→ Requirement:
Report every line below that holds the word "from".

→ Data section:
***

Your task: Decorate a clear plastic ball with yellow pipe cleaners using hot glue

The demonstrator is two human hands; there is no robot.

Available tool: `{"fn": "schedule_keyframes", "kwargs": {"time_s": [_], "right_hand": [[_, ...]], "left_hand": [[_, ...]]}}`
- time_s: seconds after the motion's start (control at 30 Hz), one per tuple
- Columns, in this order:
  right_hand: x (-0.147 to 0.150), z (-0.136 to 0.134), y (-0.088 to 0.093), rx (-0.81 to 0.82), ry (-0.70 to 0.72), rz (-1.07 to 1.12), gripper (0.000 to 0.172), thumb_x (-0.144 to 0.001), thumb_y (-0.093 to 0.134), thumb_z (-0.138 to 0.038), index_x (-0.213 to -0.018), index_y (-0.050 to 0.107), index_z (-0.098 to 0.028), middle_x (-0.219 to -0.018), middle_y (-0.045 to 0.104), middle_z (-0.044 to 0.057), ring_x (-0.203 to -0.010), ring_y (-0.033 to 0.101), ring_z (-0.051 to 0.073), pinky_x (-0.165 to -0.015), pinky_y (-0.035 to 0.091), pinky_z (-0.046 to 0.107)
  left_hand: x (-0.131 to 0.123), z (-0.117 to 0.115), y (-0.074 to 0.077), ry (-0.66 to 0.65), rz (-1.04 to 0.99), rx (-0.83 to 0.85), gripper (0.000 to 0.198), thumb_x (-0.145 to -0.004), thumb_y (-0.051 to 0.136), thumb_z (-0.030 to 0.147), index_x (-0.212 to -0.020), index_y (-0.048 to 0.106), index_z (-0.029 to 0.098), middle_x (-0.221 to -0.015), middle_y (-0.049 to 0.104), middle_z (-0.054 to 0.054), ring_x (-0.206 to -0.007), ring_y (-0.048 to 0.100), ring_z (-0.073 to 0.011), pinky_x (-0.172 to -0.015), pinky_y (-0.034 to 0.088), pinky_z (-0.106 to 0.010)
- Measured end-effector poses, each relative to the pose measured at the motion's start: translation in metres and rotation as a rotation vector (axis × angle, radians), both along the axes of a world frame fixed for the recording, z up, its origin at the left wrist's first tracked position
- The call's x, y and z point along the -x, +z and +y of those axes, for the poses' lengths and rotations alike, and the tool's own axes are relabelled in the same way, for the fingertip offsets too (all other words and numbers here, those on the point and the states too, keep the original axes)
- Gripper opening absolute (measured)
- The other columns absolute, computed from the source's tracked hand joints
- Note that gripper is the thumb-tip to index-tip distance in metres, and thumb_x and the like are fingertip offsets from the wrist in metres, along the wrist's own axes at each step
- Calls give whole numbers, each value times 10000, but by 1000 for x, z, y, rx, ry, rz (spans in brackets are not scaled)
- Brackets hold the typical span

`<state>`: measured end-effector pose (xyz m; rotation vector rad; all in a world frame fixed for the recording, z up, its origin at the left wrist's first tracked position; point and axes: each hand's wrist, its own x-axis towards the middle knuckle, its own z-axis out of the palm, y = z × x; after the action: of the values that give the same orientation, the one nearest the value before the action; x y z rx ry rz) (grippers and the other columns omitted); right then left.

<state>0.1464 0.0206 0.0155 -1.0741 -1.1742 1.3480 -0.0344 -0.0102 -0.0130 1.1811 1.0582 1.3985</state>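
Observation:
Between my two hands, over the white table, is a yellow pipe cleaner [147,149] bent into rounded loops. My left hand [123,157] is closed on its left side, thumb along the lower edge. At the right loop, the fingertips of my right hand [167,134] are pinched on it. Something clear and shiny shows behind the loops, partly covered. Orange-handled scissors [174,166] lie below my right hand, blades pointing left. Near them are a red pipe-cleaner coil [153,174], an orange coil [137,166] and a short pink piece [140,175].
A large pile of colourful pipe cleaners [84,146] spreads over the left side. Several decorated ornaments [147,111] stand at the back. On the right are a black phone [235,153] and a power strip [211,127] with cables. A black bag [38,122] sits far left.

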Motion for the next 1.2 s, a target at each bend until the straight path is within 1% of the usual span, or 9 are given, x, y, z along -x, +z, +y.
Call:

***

→ Exercise result:
- The other columns absolute, computed from the source's tracked hand joints
- Note that gripper is the thumb-tip to index-tip distance in metres, and thumb_x and the like are fingertip offsets from the wrist in metres, along the wrist's own axes at each step

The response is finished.